In 1953, David A. Huffman published his paper "A Method for the Construction of Minimum-Redundancy Codes", and hence printed his name in the history of computer science. As a professor who gives the final exam problem on Huffman codes, I am encountering a big problem: the Huffman codes are NOT unique. For example, given a string "aaaxuaxz", we can observe that the frequencies of the characters 'a', 'x', 'u' and 'z' are 4, 2, 1 and 1, respectively. We may either encode the symbols as {'a'=0, 'x'=10, 'u'=110, 'z'=111}, or in another way as {'a'=1, 'x'=01, 'u'=001, 'z'=000}, both compress the string into 14 bits. Another set of code can be given as {'a'=0, 'x'=11, 'u'=100, 'z'=101}, but {'a'=0, 'x'=01, 'u'=011, 'z'=001} is NOT correct since "aaaxuaxz" and "aazuaxax" can both be decoded from the code 00001011001001. The students are submitting all kinds of codes, and I need a computer program to help me determine which ones are correct and which ones are not.

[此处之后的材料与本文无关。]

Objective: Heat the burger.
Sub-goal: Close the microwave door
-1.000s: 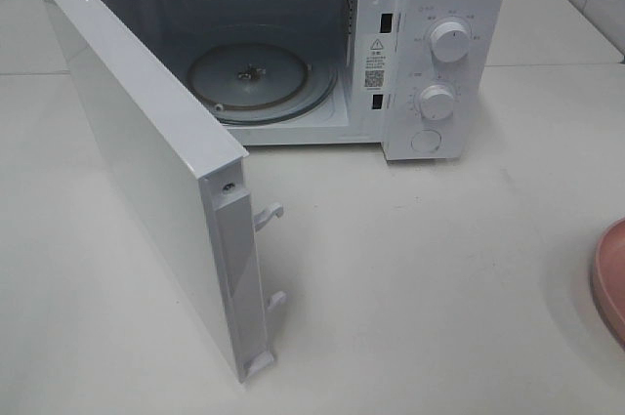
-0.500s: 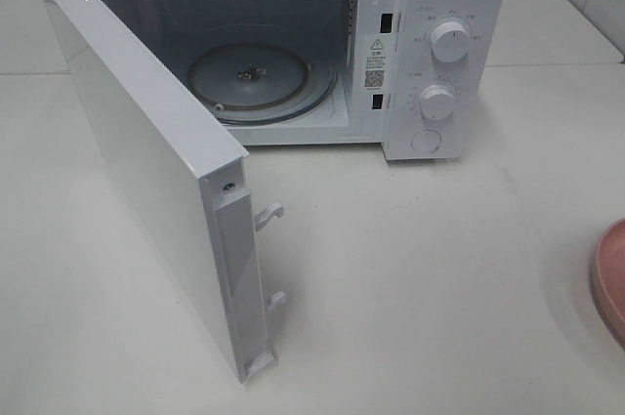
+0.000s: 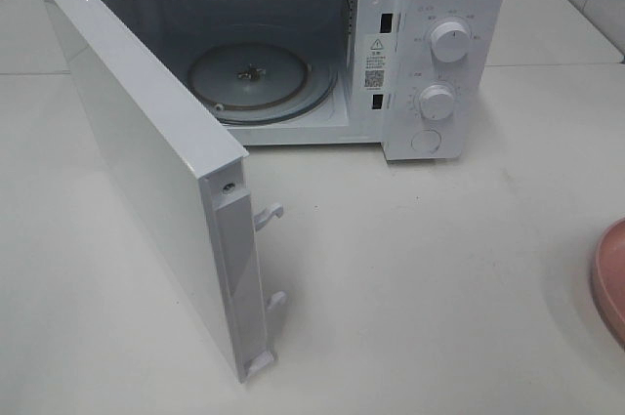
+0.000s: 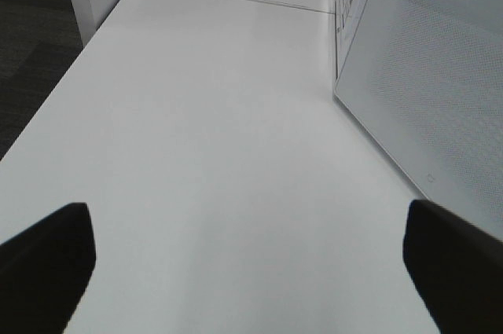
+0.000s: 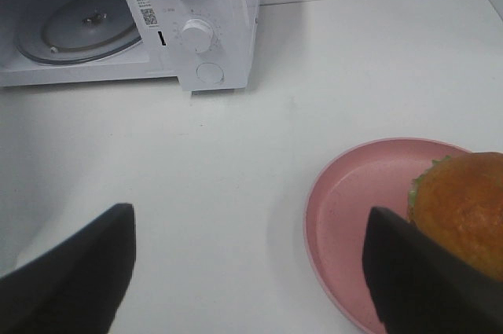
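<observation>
Right wrist view: the burger (image 5: 460, 208) sits on the pink plate (image 5: 346, 216) beside the right fingers (image 5: 244, 271), spread wide, empty like the left fingers (image 4: 251, 259). Off-centre pinching could topple its bun.

White microwave (image 3: 430, 5), pink plate (image 5: 354, 216)

microwave (image 3: 293, 54): door (image 3: 146, 171) open | turntable (image 3: 256, 81) bare | pink plate (image 5: 354, 224): on table (image 3: 439, 278)
</observation>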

Each input file contains one test case. For each case, the first line gives an integer N (2≤N≤63), then followed by a line that contains all the N distinct characters and their frequencies in the following format:
c[1] f[1] c[2] f[2] ... c[N] f[N]
where c[i]
is a character chosen from {'0' - '9', 'a' - 'z', 'A' - 'Z', '_'}, and f[i]
is the frequency of c[i]
and is an integer no more than 1000. The next line gives a positive integer M (≤1000), then followed by M student submissions. Each student submission consists of N lines, each in the format:
c[i] code[i]
where c[i]
is the i
-th character and code[i]
is an non-empty string of no more than 63 '0's and '1's.
For each test case, print in each line either "Yes" if the student's submission is correct, or "No" if not.
Note: The optimal solution is not necessarily generated by Huffman algorithm. Any prefix code with code length being optimal is considered correct.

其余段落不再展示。